Control parameters and their associated levels used in this work.

Control parameters	Units	Symbol	Levels
Control parameters	Units	Symbol	Level 0	Level 1	Level 2
Cutting speed	m/min	A	50	100	150
Feed rate	mm/rev	B	0.10	0.20	0.30
Depth of cut	mm	C	1.0	1.5	2.0

The results from this work were analysed using two statistical tools, namely, Pareto ANOVA and Taguchi’s signal-to-noise (S/N) ratio analysis. Pareto ANOVA identified the degree to which each control parameter affected the surface roughness of the machined workpiece. It had the added advantage that using the Pareto principle, only 20% of the total machining configurations would be required to generate 80% of the benefits of completing every test configuration.²⁰ Pareto ANOVA is a simplified ANOVA method that does not require an ANOVA table and does not use F-tests. Therefore, detailed knowledge of the ANOVA method is not required. A thorough treatment of the Pareto ANOVA method can be found by Park.²¹

The authors used a Taguchi²² statistical method to establish the optimum cutting parameters for machining the AMC220bc composite, enabling the machining parameters to be robustly tested on their machining performance.⁸ The Taguchi method applies the S/N ratio to optimise the outcome of a manufacturing process. The S/N ratio was calculated using the following formula:²³

S / N = - 10 \log \frac{1}{n} (\sum_{i = 1}^{n} y_{i}^{2})

(2)

where n is the number of observations and y is the observed data. This formula is suitable for quality characteristics in which the adage ‘the smaller the better’ holds true.
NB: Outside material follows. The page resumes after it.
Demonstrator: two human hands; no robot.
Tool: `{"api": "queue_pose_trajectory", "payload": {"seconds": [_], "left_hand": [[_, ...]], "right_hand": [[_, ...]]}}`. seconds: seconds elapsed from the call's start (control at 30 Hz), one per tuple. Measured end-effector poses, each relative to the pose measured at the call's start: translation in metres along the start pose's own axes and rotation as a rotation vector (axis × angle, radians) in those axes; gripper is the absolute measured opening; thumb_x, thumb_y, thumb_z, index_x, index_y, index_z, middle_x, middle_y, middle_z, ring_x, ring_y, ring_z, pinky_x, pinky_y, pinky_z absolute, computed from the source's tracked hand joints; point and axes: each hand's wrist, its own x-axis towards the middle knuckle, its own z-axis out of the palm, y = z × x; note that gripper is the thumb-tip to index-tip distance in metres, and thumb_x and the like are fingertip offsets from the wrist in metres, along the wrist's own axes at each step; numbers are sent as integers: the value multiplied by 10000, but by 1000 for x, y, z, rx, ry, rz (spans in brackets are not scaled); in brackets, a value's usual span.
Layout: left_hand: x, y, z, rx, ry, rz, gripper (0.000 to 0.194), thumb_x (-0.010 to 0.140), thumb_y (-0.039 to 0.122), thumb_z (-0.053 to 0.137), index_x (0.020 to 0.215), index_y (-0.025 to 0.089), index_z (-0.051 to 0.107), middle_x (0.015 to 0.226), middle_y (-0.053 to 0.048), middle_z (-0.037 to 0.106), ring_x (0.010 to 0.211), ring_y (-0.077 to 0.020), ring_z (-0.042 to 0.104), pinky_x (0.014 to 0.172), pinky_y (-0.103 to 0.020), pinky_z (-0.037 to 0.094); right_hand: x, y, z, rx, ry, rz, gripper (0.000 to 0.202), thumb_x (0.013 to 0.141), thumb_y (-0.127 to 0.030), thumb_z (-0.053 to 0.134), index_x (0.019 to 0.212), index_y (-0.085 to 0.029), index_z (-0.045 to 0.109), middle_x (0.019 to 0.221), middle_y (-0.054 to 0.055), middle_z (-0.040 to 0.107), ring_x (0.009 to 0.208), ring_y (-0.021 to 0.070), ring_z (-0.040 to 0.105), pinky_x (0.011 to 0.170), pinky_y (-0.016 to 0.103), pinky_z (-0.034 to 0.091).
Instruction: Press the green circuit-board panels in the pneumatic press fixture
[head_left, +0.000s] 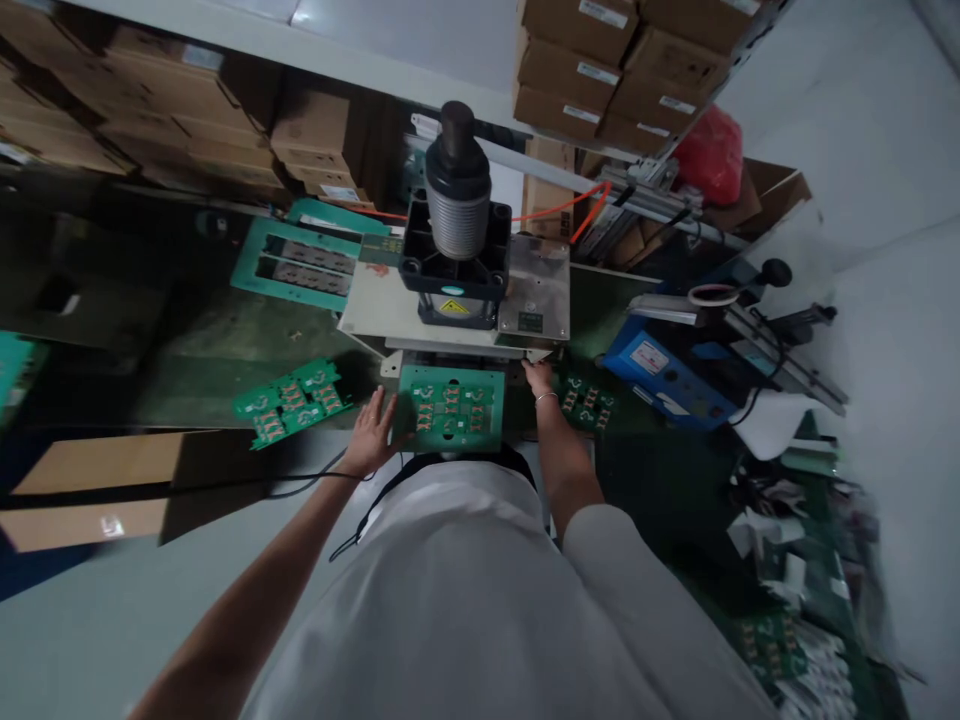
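Note:
A green fixture plate [496, 378] sticks out from the front of a press [456, 240], bearing a green circuit board [450, 422] with copper-coloured parts. My left hand [373, 435] is open beside the plate's left edge, fingers stretched forward; its thumb side is close to the plate, and contact is hard to tell. At the press's front right corner, my right hand [538, 378] reaches in with fingers extended and nothing visible in them; the fingertips are partly in shadow. Another circuit board [292, 402] lies to the left, and a third board [589, 402] is just right of my right wrist.
A blue machine [667, 370] with a tape roll stands at the right. Green frame plates [251, 262] lie left of the press. Cardboard boxes [319, 130] fill the shelf behind. An open carton [97, 490] sits below the bench edge, and a black cable [187, 489] crosses near my left wrist.

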Motion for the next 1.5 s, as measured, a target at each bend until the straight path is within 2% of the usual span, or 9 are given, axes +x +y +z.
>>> {"api": "queue_pose_trajectory", "payload": {"seconds": [0.1, 0.2, 0.37, 0.47, 0.6, 0.73, 0.9, 1.17, 1.5], "left_hand": [[-4, -1, -2, -29, 48, -24, 915, 905, 638, 603, 1627, 144, 334, 1709, -285, 252, 1579, -475, 279, 1217, -653, 348], [-7, -1, -6, -41, 81, -27, 876, 899, 638, 612, 1585, 144, 380, 1689, -282, 272, 1559, -483, 308, 1215, -646, 360], [-9, 5, -9, -54, 150, -61, 732, 904, 535, 623, 1522, 187, 441, 1581, -251, 420, 1454, -466, 449, 1178, -657, 403], [-6, 11, -6, -58, 180, -56, 699, 910, 508, 612, 1515, 203, 441, 1534, -237, 460, 1421, -457, 479, 1146, -654, 441], [-4, 19, -6, -65, 199, -21, 669, 917, 480, 602, 1511, 219, 437, 1509, -234, 478, 1400, -449, 501, 1117, -644, 473], [-6, 22, -9, -66, 183, -21, 702, 902, 465, 621, 1534, 237, 418, 1513, -227, 483, 1380, -451, 518, 1114, -661, 473], [-9, 16, -13, -46, 192, 1, 614, 935, 488, 582, 1467, 203, 470, 1486, -243, 484, 1372, -444, 530, 1110, -630, 489], [9, 4, -20, -45, 198, 36, 589, 898, 450, 630, 1420, 196, 529, 1454, -224, 514, 1359, -417, 544, 1138, -613, 480], [38, 10, -31, -23, 99, 120, 534, 923, 467, 617, 1375, 184, 580, 1482, -212, 502, 1385, -379, 518, 1173, -550, 455]], "right_hand": [[-7, 13, -21, -39, 0, 39, 239, 797, -234, 728, 1028, -173, 737, 1082, 98, 796, 1026, 204, 726, 877, 261, 523], [-30, 45, -59, -168, 145, 155, 333, 840, -247, 700, 1153, -134, 720, 1227, 177, 744, 1181, 262, 664, 1003, 338, 491], [-76, 100, -110, -344, 270, 471, 361, 945, -406, 621, 1138, -127, 747, 1220, 249, 718, 1163, 366, 662, 1000, 526, 492], [-84, 111, -118, -408, 222, 480, 376, 931, -456, 648, 1032, -118, 779, 1125, 258, 738, 1111, 383, 689, 965, 562, 498], [-78, 107, -116, -404, 168, 482, 382, 908, -459, 685, 932, -92, 788, 1027, 271, 753, 1058, 389, 717, 946, 564, 500], [-73, 100, -116, -396, 174, 504, 342, 898, -400, 692, 954, -78, 792, 1024, 280, 757, 1052, 401, 723, 980, 589, 489], [-80, 93, -125, -399, 185, 490, 378, 924, -405, 655, 987, -60, 794, 1055, 278, 755, 1064, 399, 718, 969, 559, 498], [-112, 80, -131, -400, 244, 383, 420, 907, -516, 617, 893, -134, 790, 966, 198, 765, 1004, 352, 703, 947, 500, 464], [-156, 47, -119, -347, 286, 257, 321, 867, -479, 650, 835, -175, 749, 948, 142, 770, 1002, 333, 681, 920, 458, 444]]}}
The results from this formula suggest that the greater the magnitude of the S/N ratio, the better the result will be because it yields the best quality with the least variance.

Results and discussion

Pareto ANOVA was used to investigate how the 27 different combinations of machining parameters influenced the dimensional and surface roughness of the specimens. Table 4 presents the experimental results and corresponding S/N ratios. Figure 1 shows the typical scanning electron micrographs of the AMC220bc composite following a machining operation. The boron carbide particles were difficult to distinguish in the secondary electron image (Figure 1(a)). However, they become clearly visible in the backscattered electron image (Figure 1(b)) with black equiaxed particles with a typical diameter of 1–4 μm because of the large difference in average atomic number, Z, between the boron carbide and the aluminium alloy matrix. As shown in Figure 1, the presence of surface microcracks, particularly at the interface between the B₄C particles and the aluminium matrix, was also observed. This finding highlights the assertion of previous researchers²⁴ that surface integrity is an important parameter (aside from surface roughness) that must be considered when judging the quality of machining MMC surfaces. Note that surface microcracks were found in all specimens irrespective of machining condition. Therefore, the interpretation of machining tests for MMCs should be treated differently compared with that for traditional alloys, particularly the recommendation that surface roughness measurements should always be used in conjunction with SEM to judge the quality of the machined surface.

Table 4.

Experimental results showing the surface roughness and the corresponding signal-to-noise (S/N) ratio.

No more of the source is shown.